The November 3 opinion letter from the US Department of Labor (DOL) addressed frequently asked questions about employee continuing education. This is particularly important in industries, like healthcare, where the need for continuing education credit is common.
The letter involved a nonprofit hospice care provider with a variety of clinical staff, all of whom need continuing education credits. The facility gives each employee an educational fund which they can apply to their CEU (continuing education units). The facility does not exercise any control over which continuing education classes people attend. Attendance and any specific class are “always entirely voluntary.” The CEU fund itself can be used by employees to further their education, keep licensure current, and for similar processes. In this example, the DOL found that while the training would be covered by the CEU fund, the employees would not be paid for attending the training.
The CEU training highlighted in the letter is different from the training that you might see in a long-term care facility which is mandated by the facility to keep staff in compliance. All mandatory training in this long-term care scenario is treated by the facility as paid time. Needing education and being mandated to take specific education are two different things.

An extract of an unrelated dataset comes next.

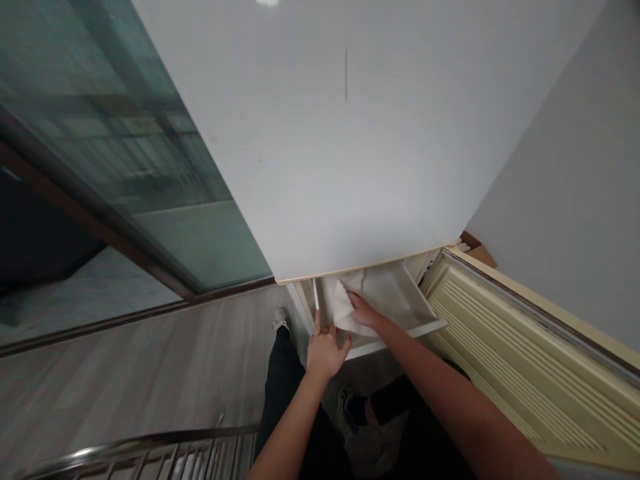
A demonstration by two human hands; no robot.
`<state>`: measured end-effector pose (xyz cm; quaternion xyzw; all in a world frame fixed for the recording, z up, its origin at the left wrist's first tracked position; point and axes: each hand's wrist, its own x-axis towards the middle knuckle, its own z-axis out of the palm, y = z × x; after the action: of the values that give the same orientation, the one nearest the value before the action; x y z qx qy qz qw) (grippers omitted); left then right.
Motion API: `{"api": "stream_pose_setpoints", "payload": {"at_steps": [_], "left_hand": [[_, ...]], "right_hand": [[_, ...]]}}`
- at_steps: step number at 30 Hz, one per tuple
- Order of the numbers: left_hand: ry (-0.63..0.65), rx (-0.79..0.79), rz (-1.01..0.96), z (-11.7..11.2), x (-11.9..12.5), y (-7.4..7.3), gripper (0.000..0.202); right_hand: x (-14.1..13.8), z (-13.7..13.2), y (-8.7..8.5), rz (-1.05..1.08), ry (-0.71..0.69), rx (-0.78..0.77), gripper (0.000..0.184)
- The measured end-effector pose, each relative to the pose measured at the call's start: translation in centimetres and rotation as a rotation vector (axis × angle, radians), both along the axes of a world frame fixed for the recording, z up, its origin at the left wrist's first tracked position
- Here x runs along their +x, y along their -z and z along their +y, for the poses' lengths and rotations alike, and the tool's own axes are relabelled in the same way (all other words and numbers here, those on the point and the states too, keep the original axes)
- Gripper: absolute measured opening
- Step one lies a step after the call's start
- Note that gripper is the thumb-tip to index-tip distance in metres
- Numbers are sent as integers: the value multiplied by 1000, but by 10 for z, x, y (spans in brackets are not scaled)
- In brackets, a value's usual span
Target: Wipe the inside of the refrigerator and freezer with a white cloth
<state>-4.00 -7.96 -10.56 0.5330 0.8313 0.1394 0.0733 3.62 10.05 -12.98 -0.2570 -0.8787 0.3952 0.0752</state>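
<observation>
lower centre: right hand (364,311) grasps cloth (343,308); left hand (326,351) on drawer (425,328), grip unclear; hard pressing could tilt drawer

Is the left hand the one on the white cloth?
No, the right hand is on the white cloth inside the open drawer, while the left hand is at the drawer's front left corner.

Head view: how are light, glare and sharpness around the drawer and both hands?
Head view: dim light overall, with a small glare spot high on the white upper fridge door; head view: drawer, white cloth, left hand and right hand readable but slightly soft; head view: dark trousers lose detail in shadow.
</observation>
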Motion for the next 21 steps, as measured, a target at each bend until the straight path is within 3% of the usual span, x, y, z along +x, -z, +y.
{"api": "stream_pose_setpoints", "payload": {"at_steps": [3, 6, 10, 13, 16, 21], "left_hand": [[1, 14, -31, -1, 0, 0, 46], [-5, 13, -35, -1, -1, 0, 42], [-19, -4, -33, -2, -1, 1, 40], [-14, 1, -54, -2, -1, 1, 37], [-17, 3, -72, -2, -1, 1, 35], [-52, -12, -110, -1, -2, 3, 34]], "right_hand": [[-44, -18, 20, -268, -117, 110, 55], [-75, -24, 32, -383, -150, 208, 58], [-112, 4, 31, -389, -141, 308, 65], [-135, 37, 33, -382, -157, 309, 55], [-142, 60, 46, -366, -161, 288, 46], [-124, 74, 67, -272, -129, 324, 55]]}}
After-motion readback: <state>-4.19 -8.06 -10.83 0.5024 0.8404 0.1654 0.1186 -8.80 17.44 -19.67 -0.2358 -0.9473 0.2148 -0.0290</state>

In addressing the law, the DOL specifically notes that:
“[A]ttendance at lectures, meetings, training programs and similar activities need not be counted as working time if the following four criteria are all met:
- Attendance is outside of the employee's regular working hours
- Attendance is voluntary
- The course, lecture, or meeting is not directly related to the employee's job
- The employee does not perform any productive work during such attendance.”
The opinion letter is fairly long with six hypothetical scenarios, each of which relates to voluntary training.
Scenario: voluntary training during non-work hours
A nurse does a voluntary training which she can do at any time but chooses to do it during non-work hours. The DOL notes that this is unpaid time because although the scenario relates to the nurse’s licensure and therefore her job, it is considered a “special situation.” In other words, it’s a course from an “independent bona fide institution of learning,” and satisfies a professional licensure requirement.
Scenario: webinar at work
An accounting clerk submits a request for an on-demand webinar directly related to his job. He has no continuing education component and he views the webinar during work hours. The DOL considered this paid time stating that “the fact of an on-demand webinar as described in these examples as voluntary which could have been viewed outside of regular working hours is immaterial,” due to the suffer or permit to work standard. In other words, the employer knew it was work time and let him do it so it was “work” and should be paid.
Practice note: if education is completed during an employee’s standard shift or normal work hours it is likely that the DOL will heavily weight this factor to determine that the time should be paid time.
This weighting is particularly clear in example four, where the employee attends an on-demand webinar which is unrelated to his job responsibilities, but during work time, so the DOL considers that to be compensable hours. In order to address this concern, the DOL suggests that employers establish a policy that prohibits viewing on-demand webinars or any non-mandatory training during work time.
Scenario: in-person, multi-day healthcare conference
The final scenario addressed in the opinion letter is significantly different from the prior on-demand webinar cases. In this instance, the nurse requests to use her education funds for an in-person weekend conference that covers several topics.
Should she be paid for the time spent at the multiple-day conference? Should she be paid travel time? The DOL determines that in this circumstance, the nurse would not need to be compensated for any of her travel or training time if participation in the training is voluntary and she is not doing productive work. The training time itself was considered to fall under the “special situation” definition because it:
- was voluntary
- occurred outside of the nurse’s regular working hours
- corresponds to courses offered by independent bona fide institutions of learning
The Big Picture
In addressing a number of these issues, the key factor was whether or not the training took place during the course of the employee’s regular workday and if it was voluntary. It can sometimes be difficult to determine a regular workday for certain types of healthcare employees who may work flexible schedules or on-demand.
As such, when considering whether or not employees are paid for training time you should remember that there is a difference between requiring training such as a certain number of CEUs to maintain licensure versus mandating specific training. Mandating specific training will typically result in compensable time and training taken during a standard workday as defined by the employer for that employee is likely to be compensable.